The Loeb House nonprofit he founded has created residential opportunities for the disabled, offering services where there were none, beds where there were none, hope where there was none.

John Murphy, co-founder of Rockland Homes for Heroes in Tappan is pictured at the site, Oct. 11, 2023, where Phase II of his project is about to be opened. It's two tidy rows of apartments for veterans on the grounds of what was once Camp Shanks, a major debarkation point during World War II. More than 1.3 million Americans left for the war in Europe through Camp Shanks. Now it will be home to formerly homeless veterans.

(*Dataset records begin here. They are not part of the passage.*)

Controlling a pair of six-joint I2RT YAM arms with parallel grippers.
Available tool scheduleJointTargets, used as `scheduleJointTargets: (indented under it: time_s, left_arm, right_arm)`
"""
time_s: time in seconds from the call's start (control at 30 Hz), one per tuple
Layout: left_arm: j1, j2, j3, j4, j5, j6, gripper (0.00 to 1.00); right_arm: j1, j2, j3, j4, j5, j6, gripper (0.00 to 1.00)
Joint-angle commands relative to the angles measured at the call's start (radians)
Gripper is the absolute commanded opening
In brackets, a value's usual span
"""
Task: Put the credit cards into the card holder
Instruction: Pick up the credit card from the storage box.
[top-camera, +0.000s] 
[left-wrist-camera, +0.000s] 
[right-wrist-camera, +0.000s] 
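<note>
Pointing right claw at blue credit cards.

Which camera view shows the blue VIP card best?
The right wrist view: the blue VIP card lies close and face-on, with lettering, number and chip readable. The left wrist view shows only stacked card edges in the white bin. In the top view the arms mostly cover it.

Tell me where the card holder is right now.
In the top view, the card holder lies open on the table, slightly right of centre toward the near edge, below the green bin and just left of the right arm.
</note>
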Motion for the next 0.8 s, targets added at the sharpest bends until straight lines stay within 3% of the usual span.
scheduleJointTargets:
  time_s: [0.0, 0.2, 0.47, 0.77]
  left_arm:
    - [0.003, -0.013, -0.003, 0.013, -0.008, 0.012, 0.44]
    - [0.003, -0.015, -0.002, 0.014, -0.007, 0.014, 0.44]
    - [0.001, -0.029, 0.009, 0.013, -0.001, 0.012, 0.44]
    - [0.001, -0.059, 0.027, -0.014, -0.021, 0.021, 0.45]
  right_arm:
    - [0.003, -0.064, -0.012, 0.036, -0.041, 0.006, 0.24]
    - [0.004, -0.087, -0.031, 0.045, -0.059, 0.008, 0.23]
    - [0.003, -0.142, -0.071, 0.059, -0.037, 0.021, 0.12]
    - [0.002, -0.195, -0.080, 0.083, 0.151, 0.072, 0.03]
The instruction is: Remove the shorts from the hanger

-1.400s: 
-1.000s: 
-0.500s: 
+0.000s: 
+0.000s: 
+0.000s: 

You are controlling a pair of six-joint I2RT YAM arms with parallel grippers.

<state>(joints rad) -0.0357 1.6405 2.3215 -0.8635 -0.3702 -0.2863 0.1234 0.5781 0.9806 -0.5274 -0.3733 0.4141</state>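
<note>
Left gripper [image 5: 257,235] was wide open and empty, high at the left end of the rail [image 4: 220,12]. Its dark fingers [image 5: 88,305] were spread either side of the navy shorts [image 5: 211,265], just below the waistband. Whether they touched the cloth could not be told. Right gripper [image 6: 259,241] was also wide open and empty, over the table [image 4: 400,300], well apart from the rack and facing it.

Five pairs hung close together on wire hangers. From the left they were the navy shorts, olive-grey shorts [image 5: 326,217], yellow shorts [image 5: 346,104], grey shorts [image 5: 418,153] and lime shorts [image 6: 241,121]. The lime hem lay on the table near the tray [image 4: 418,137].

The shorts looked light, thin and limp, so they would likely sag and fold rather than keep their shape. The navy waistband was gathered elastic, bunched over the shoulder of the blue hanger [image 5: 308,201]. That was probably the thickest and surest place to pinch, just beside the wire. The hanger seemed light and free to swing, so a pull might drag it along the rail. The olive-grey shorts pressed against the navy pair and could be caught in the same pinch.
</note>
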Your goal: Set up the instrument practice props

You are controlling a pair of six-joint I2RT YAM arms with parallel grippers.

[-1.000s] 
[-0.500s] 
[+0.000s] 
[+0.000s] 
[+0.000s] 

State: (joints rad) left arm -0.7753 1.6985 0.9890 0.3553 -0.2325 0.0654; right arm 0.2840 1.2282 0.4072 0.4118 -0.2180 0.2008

Murphy, serving on various boards, has helped establish residences for people with developmental disabilities, people who are homeless and more folks in need.

"This was my world," he said. "I think in the county my signature is on 500 beds."

Until now, only eight of those beds were set aside specifically for homeless veterans. That number is about to grow.

How did Rockland Homes for Heroes happen?

Here's how Homes for Heroes took shape.

Murphy lived up the street from Western Highway when he learned that the remains of Camp Shanks were being offered for development.

By then, all that was left of the World War II camp was a few rows of single-story offices and classrooms, and huge motor pool buildings along the railroad. The military offered the three-tiered, 15-acre site — sloping down from Western Highway to the tracks — to any nonprofit that would build housing for the homeless on it.

When it was a vision: Rockland Homes for Heroes looks to Phase II

Enter Murphy and Loeb House, which has been creating treatment and supportive residential arrangements since 1982.

Murphy created the Rockland Homes for Heroes nonprofit to transform the top two levels of the property along a road now called “Path of Heroes Way” at the foot of Independence Avenue.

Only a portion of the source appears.